Un simple gráfico de $G(V, E)$ es un conjunto de vértices y aristas, donde cada arista $e \in E$ se define como $e \subset V$$|e| = 2$.
Un multigraph generaliza un simple gráfico, permitiendo a los bucles for y varias aristas. Un bucle es un borde que es un elemento del subconjunto de $V$. Como varias aristas son permitidos, $E$ es un conjunto múltiple de uno y de dos elementos y subconjuntos de a $V$.
El hypergraph más generaliza la multigraph, permitiendo hyperedges $h$ a $h \subset V$$h \neq \emptyset$.

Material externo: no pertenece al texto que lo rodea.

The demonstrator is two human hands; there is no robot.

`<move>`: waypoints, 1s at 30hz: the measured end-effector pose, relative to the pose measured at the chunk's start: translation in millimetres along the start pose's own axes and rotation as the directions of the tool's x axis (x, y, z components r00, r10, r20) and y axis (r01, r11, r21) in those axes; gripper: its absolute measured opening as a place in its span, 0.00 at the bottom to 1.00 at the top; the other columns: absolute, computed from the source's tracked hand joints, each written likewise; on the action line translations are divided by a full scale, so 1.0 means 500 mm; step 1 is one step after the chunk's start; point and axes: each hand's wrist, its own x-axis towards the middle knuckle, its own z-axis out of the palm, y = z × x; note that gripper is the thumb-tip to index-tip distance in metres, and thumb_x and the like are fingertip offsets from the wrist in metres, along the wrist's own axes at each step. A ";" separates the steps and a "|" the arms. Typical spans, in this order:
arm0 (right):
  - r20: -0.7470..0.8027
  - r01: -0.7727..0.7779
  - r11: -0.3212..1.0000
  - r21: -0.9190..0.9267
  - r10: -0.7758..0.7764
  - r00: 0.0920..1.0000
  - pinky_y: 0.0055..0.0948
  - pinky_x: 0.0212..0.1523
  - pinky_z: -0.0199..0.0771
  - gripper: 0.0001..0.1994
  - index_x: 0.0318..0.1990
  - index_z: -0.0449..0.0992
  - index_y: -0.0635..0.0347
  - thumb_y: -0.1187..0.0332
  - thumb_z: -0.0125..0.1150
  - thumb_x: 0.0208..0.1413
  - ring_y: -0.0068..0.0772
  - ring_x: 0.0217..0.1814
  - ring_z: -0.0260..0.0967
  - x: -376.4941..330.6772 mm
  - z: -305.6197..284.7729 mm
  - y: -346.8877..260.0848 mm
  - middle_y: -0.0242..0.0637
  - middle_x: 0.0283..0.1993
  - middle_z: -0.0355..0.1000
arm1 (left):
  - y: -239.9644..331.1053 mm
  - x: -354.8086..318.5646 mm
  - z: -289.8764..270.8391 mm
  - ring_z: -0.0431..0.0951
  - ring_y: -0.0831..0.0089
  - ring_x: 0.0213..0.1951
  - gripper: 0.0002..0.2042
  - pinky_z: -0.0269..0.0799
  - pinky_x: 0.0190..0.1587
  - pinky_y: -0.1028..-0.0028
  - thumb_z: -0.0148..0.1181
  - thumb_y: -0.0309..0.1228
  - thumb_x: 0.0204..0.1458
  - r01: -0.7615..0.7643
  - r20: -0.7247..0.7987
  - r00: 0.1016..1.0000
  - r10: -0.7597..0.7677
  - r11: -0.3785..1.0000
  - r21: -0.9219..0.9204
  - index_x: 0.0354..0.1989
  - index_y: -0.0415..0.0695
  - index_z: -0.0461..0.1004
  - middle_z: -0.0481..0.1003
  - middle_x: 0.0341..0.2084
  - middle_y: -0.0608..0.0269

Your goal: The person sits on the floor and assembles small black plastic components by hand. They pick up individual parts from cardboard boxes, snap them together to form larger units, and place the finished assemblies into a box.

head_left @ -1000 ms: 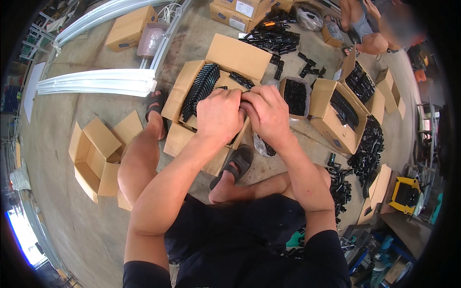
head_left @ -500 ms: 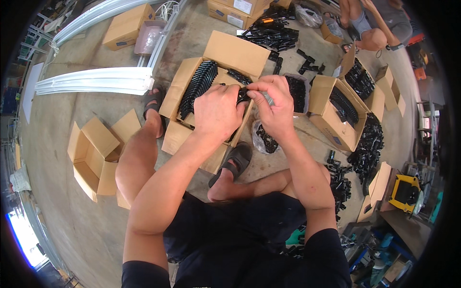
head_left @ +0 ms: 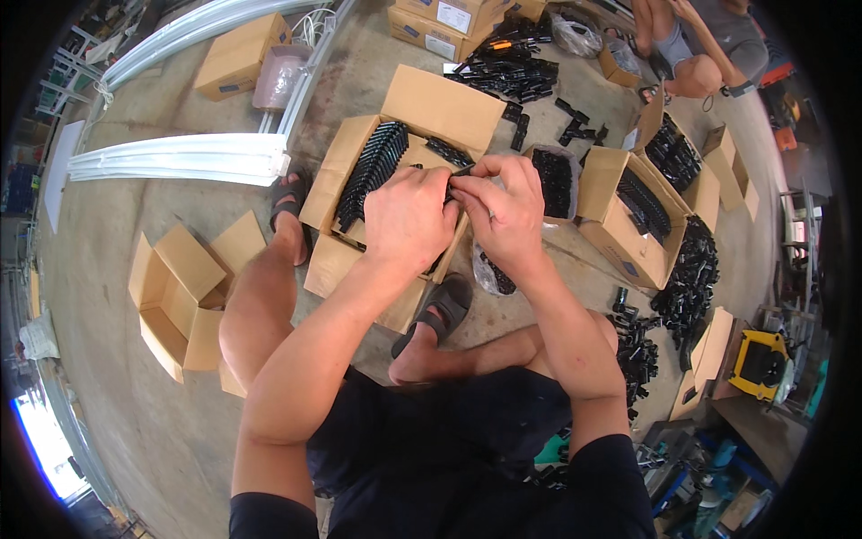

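My left hand [head_left: 409, 220] is closed around a small black part [head_left: 455, 180], mostly hidden by the fingers. My right hand [head_left: 505, 208] pinches the same part from the right, fingertips against it. Both hands are over the right side of an open cardboard box [head_left: 442, 99]. Inside it stands a neat row of black parts [head_left: 373, 171], and another black part [head_left: 447, 151] lies beside the row. Right of my right hand sits a tub of small black pieces [head_left: 554, 180]. Below that hand, a clear plastic bag [head_left: 489, 269] holding dark pieces is partly covered.
An empty-looking cardboard box [head_left: 180, 296] lies open at left. White metal profiles [head_left: 180, 154] extend at upper left. More boxes [head_left: 620, 225] with black parts stand at right, beside a heap of black parts [head_left: 690, 260]. Another person [head_left: 709, 58] sits at upper right.
My right fingers have curled in closer to the black part, covering more of it. The right hand has shifted slightly left; the left hand keeps nearly the same place.
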 end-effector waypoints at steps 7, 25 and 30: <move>0.257 -0.507 0.709 0.490 0.438 0.861 0.32 0.50 0.74 0.18 0.54 0.79 0.59 0.73 0.71 0.55 0.34 0.50 0.74 -0.005 -0.030 0.028 0.35 0.49 0.77 | 0.005 0.010 -0.014 0.84 0.61 0.37 0.18 0.78 0.41 0.65 0.72 0.33 0.48 0.095 0.084 0.992 -0.089 0.993 -0.068 0.47 0.41 0.81 0.82 0.34 0.54; 0.450 -0.590 0.136 0.796 0.519 0.726 0.24 0.52 0.77 0.19 0.57 0.77 0.69 0.74 0.71 0.58 0.20 0.48 0.75 -0.012 -0.073 0.042 0.34 0.48 0.79 | 0.037 0.011 -0.021 0.81 0.80 0.42 0.12 0.76 0.47 0.79 0.66 0.17 0.56 0.239 0.218 0.971 -0.098 0.437 -0.867 0.48 0.36 0.74 0.82 0.40 0.61; 0.460 -0.610 0.128 0.782 0.542 0.703 0.24 0.50 0.78 0.19 0.57 0.77 0.70 0.73 0.70 0.59 0.21 0.47 0.75 -0.020 -0.070 0.043 0.35 0.47 0.80 | 0.033 0.008 -0.004 0.81 0.78 0.42 0.09 0.77 0.47 0.79 0.66 0.16 0.56 0.263 0.230 0.965 -0.128 0.409 -0.874 0.43 0.35 0.75 0.83 0.40 0.58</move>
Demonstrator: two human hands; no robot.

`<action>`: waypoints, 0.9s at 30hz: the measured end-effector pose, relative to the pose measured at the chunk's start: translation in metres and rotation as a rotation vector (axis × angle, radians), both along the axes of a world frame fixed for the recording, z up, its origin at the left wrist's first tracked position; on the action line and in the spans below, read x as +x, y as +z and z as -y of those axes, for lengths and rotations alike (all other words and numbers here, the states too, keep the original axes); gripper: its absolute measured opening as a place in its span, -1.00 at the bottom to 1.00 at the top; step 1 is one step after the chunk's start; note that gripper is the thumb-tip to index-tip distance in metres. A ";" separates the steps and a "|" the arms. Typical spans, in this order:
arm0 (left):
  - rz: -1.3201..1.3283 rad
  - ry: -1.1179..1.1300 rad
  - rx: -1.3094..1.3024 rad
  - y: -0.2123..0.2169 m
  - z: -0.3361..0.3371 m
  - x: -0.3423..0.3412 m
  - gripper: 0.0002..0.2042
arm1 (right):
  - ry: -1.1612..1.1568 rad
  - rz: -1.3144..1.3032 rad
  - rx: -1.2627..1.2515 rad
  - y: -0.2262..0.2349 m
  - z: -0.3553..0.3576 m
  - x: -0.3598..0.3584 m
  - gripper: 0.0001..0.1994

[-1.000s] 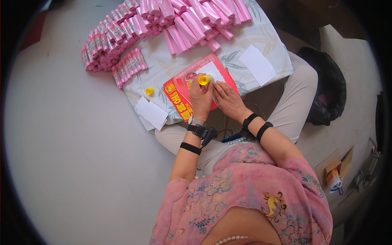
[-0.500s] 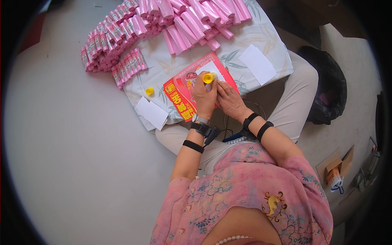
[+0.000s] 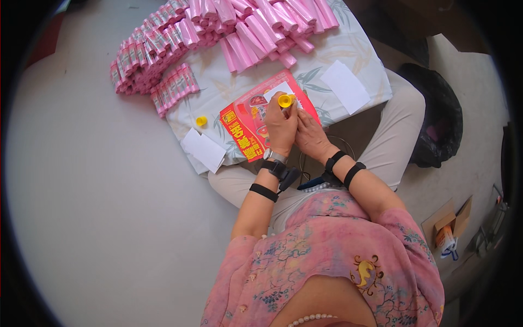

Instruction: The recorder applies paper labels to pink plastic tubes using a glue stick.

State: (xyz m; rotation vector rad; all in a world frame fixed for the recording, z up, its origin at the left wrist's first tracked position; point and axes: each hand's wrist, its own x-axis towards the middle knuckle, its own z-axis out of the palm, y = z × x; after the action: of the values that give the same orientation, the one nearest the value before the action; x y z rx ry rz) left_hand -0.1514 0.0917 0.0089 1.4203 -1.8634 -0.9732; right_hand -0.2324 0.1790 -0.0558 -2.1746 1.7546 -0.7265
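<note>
Left hand (image 3: 280, 126) is clenched round a small yellow-capped tube (image 3: 285, 101), yellow end poking out above the fingers. Right hand (image 3: 309, 134) is pressed against the left, fingers curled at the same tube; can't tell how much of it the right one actually grips. Both wrists carry black bands.

Tube sits over the red printed packet (image 3: 256, 122), near its upper right edge. Only the cap end shows, so the long axis is mostly hidden; what's visible points up and away from the person, toward the pink pile.

Packet lies on a pale leaf-print cloth (image 3: 348, 52) across the person's lap and knees. Also on the cloth: loose yellow cap (image 3: 201, 121) left of the packet, white paper slips (image 3: 202, 148) at the lower left edge, another white slip (image 3: 345, 86) to the right, a heap of pink rolled tubes (image 3: 256, 27) at the top and neater pink bundles (image 3: 155, 54) at the upper left.

Person sits on a plain grey floor (image 3: 98, 218). Black bag (image 3: 436, 120) to the right, open cardboard box (image 3: 449, 226) lower right.
</note>
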 end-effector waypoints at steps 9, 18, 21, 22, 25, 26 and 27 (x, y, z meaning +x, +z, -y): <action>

Hypergraphs son increíblemente útiles en biología computacional para el modelado de sistemas complejos. También hay problemas en hypergraphs que son computacionalmente intratable, mientras que en gráficas sencillas que el problema es bastante simple. Un buen ejemplo es $2$-colorabilidad. En gráficas sencillas, es fácil comprobar si un grafo es $2$-engañosa, o bipartitas. En un hypergrpah, primero tenemos que definir nuestro colorear problema, que no hyperedge contiene sólo los vértices de un color. Con esta definición, la comprobación de si un hypergraph es $2$-engañosa es $NP$-Completa. La prueba de ofertas con un probabilístico seleccionable prueba. De hecho, me escribió un artículo para una clase sobre esto hace un tiempo, pero estoy un poco oxidado en los detalles.
Todavía hay más estructuras generales que generalizar el concepto de los gráficos, en cierto sentido, como matroids, por ejemplo.
Matroids generalizar el concepto de independencia lineal de álgebra lineal. Gráfico acyclicity comparte esta propiedad, como la propiedad de tres o más puntos colineales en el Plano de Fano. Yo no diría que un Matroid generaliza el concepto de un gráfico, específicamente, aunque.